橙影是东陵人,是个普普通通的农户出身,他在十岁前,从未想过自己会成为一个冷血无情的暗卫。
他在十岁前,最大的愿望是能成为一个小官,这样的话,他的阿爹就不必辛苦替地主种田,一年到头,绝大部分粮食都被收走,只有一些薄粮勉强糊口。
而他的阿娘也不必日夜纺织织线,熬坏了一双原本明亮的眼睛。
当他阿娘拿着辛辛苦苦织的布去街上贩卖时,却被几个无赖看上,几番言语调戏下来,他阿娘不从,言辞激烈之下惹怒了那几个无赖,于街道上便被活活打死。
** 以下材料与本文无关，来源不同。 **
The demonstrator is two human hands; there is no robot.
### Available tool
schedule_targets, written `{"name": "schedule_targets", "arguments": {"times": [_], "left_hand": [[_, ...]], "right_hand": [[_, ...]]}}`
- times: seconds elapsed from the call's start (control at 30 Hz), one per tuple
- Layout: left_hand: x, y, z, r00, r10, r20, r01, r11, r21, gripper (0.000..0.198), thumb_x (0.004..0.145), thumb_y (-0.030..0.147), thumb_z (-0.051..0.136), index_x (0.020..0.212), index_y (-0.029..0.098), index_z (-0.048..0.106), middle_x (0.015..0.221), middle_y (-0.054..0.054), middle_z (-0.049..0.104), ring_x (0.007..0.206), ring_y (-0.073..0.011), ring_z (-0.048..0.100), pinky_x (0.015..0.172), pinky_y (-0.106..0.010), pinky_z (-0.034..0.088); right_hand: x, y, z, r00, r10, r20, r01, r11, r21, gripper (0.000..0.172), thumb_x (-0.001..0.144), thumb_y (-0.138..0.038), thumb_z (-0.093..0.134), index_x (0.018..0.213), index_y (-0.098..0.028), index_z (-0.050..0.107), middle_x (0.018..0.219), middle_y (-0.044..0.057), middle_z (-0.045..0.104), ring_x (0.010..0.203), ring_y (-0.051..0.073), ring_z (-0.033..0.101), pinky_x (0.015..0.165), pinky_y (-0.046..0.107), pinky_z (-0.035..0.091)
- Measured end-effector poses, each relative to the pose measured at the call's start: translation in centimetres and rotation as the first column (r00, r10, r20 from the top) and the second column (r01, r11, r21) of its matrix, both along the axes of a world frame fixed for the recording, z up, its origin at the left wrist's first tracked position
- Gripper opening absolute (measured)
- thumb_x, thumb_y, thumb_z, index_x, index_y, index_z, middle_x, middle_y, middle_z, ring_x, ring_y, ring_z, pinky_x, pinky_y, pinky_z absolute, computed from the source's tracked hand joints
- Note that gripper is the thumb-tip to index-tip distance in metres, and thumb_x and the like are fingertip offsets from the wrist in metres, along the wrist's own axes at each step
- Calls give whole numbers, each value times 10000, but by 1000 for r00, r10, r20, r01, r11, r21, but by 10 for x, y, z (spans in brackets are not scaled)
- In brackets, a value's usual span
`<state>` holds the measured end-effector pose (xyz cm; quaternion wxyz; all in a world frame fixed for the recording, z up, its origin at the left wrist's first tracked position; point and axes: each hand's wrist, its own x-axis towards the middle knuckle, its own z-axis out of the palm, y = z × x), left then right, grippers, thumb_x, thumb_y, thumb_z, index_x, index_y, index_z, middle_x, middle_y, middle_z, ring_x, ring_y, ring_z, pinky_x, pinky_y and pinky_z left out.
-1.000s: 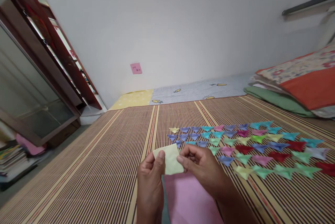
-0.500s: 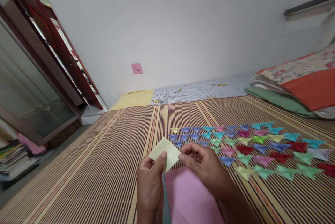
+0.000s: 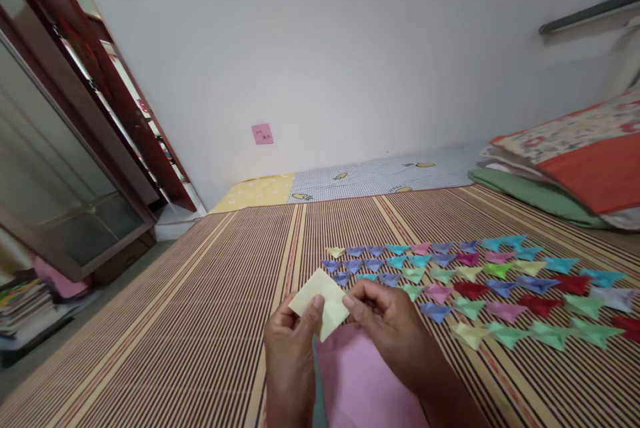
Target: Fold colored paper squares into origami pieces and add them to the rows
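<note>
A small square of pale yellow paper (image 3: 327,315), turned like a diamond with faint crease lines, is held up between both hands. My left hand (image 3: 294,341) pinches its left side, thumb on top and fingers behind. At the paper's right corner, the thumb and fingertips of my right hand (image 3: 384,325) are closed on the edge. Beneath the hands lies a pink sheet (image 3: 363,381). Rows of small folded paper shapes (image 3: 470,291) in blue, green, red, pink and yellow spread out beyond my right hand.
A striped mat (image 3: 200,321) covers the bed. Folded bedding (image 3: 585,168) in orange, floral and green is piled at the right. A pink note (image 3: 262,134) is stuck on the wall. To the left are a glass-paned door (image 3: 75,168) and stacked books (image 3: 30,305).
The yellow paper and both hands sit slightly lower and further right in view. The right fingers stay at the paper's right corner.
</note>
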<state>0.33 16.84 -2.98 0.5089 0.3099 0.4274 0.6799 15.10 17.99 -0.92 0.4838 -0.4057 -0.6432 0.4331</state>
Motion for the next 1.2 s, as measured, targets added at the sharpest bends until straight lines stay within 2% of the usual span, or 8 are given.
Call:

阿爹和他去找阿娘时,阿娘被打得血肉模糊,都快要看不清脸了。
从来都木讷老实的阿爹,再也不相信吃亏是福,他也不相信善有善报恶有恶报。
阿爹不再软弱,势要替阿娘讨个公道。
阿爹拉着他,用借来的板车拖着阿娘尸体,一步步艰难地走向衙门。
阿爹告官了,状告那几个害死阿娘的恶人。
可阿爹不知道的是,看似清正廉洁的县老爷早已收了那几个无赖的钱,不仅没有治那些无赖的罪,反而将阿娘身上那些不忍直视的伤,颠倒黑白地归到了阿爹身上。
是阿爹家暴,亲手打死了自己的妻子,反而恶人先告状,实在是可恶,胆大至极。
阿爹被县老爷打了八十大板,赶出了衙门。
阿爹良善心软了一辈子,受了一辈子的苦,他如今不过是想给自己的妻子讨个公道,他到死都没想到自己会背上杀妻的罪名。
原来这个世间,竟是如此黑暗。
将阿娘埋葬了过后,阿爹曾想过一死了之,但一想到尚且年幼的孩子,哪怕再苦再累,也得咬牙挺着。
可阿爹没想到的是,这场悲剧还未结束。
那几个无赖找上门来,这次目标,是年仅十岁的他。
他继承了他阿娘的美貌,唇红齿白,几个无赖在那日阿爹去县衙报官时就注意到他了。
他们不由分说地就要拽他走,他哭得撕心裂肺,阿爹过来拦,被其中一个人用刀活活捅死。
他永远忘记不了阿爹倒下去前的那个眼神。
不是对这悲惨命运和结局的怨恨,仅有的是对年幼他的不舍和慈爱。
甚至到死,阿爹都是对他笑着的,似乎在安慰他,不要害怕。
“活下去。”
这是阿爹最后一句话。
他还未来得及多看阿爹一眼,就被那几个无赖强拉出去,他亲眼看着,他的家,被一把火烧了个干净。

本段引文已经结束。